Posted on July 03, 2017

Despite taking up only 4 percent of the planet's surface area, inland lakes, rivers, streams, reservoirs, wetlands and estuaries may play a much larger role in the global carbon cycle than their small global footprint suggests. 

That conclusion was drawn by Bopi Biddanda, an associate professor at the university's Annis Water Resources Institute, in an editorial that was published in the most recent issue of Eos, the newsletter of the American Geophysical Union.

Biddanda spent his recent sabbatical in Spain reviewing relevant academic research on the role of freshwater in the global carbon cycle before drawing conclusions for the editorial. Some of the crucial research cited in the piece comes from Grand Valley researchers and Biddanda's students.

"Collectively, freshwater areas are quite small compared to oceanic and terrestrial areas, but research suggests that they are very reactive disproportionate to size, and they are more impacted by human activity than other ecosystems," Biddanda said. "These freshwater bodies are major hotspots of both carbon respiration and burial, and have the capacity to impact the carbon cycle on a global scale, and they urgently need to be accounted for."

The potential impact of freshwater areas on the carbon cycle is massive, Biddanda said. According to recent estimates, inland waters can emit the same amount of carbon as the net amount of carbon that is absorbed by all living organisms on Earth's land surface and in its oceans. Conversely, bodies of freshwater also sequester more carbon in sediments each year than the entire ocean floor despite the vast difference in their surface areas.

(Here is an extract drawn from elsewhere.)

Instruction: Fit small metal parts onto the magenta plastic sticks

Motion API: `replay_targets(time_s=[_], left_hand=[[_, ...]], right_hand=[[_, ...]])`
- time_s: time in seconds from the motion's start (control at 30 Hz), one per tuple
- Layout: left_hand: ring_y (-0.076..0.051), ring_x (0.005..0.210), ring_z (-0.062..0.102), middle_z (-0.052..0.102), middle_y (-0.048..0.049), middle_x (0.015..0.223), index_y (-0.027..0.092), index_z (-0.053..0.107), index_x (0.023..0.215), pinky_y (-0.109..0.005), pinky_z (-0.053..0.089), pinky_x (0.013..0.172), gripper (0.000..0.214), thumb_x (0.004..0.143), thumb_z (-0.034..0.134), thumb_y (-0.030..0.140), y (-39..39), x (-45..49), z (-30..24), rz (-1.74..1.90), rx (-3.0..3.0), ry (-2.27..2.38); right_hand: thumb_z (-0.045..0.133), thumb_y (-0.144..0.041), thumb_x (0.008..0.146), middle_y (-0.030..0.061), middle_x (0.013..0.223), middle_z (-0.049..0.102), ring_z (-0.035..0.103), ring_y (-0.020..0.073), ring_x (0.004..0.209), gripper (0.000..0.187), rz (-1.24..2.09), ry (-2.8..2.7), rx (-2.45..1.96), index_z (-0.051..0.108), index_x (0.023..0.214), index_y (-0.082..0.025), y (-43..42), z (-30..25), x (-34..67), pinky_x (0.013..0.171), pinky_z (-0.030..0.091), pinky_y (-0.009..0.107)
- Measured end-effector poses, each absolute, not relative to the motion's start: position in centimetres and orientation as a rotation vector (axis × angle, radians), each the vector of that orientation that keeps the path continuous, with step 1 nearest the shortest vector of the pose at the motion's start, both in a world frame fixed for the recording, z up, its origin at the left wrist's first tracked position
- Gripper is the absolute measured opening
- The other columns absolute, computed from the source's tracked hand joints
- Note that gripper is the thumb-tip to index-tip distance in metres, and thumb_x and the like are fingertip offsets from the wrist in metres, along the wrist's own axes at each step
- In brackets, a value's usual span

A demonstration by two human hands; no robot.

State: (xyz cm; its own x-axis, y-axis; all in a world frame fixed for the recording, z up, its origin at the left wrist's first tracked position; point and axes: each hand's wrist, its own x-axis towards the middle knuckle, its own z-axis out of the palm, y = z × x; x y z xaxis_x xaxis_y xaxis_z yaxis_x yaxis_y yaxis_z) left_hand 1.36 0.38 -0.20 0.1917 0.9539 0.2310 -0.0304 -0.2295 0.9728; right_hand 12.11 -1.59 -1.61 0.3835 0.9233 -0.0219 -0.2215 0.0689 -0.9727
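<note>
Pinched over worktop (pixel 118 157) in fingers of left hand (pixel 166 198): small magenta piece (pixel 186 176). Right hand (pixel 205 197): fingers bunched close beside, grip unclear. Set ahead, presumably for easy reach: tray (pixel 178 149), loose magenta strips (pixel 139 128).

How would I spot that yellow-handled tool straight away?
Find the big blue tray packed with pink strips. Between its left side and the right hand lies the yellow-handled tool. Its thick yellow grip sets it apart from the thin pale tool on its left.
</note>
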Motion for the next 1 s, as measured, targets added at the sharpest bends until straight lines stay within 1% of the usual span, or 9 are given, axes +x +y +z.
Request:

"Freshwater has an outsized impact on the global carbon cycle, both as a carbon source and as a carbon sink," Biddanda said. "We have to understand and study what impact freshwater is having. It's a losing battle to attempt to balance the global carbon cycle without accounting for the role of freshwater."

Biddanda said that the rapidly changing climate is putting freshwater ecosystems at great risk as they warm at an alarming rate that's faster than the warming rate of the atmosphere and oceans. 

"Scientists must coordinate international studies to address the challenge of reducing uncertainty in estimates of carbon emissions from and sequestration in freshwater ecosystems," Biddanda said. "One way they can do this is by quantifying the rapidly changing carbon cycle among the 100–300 million inland freshwater bodies that bridge Earth’s land-ocean continuum."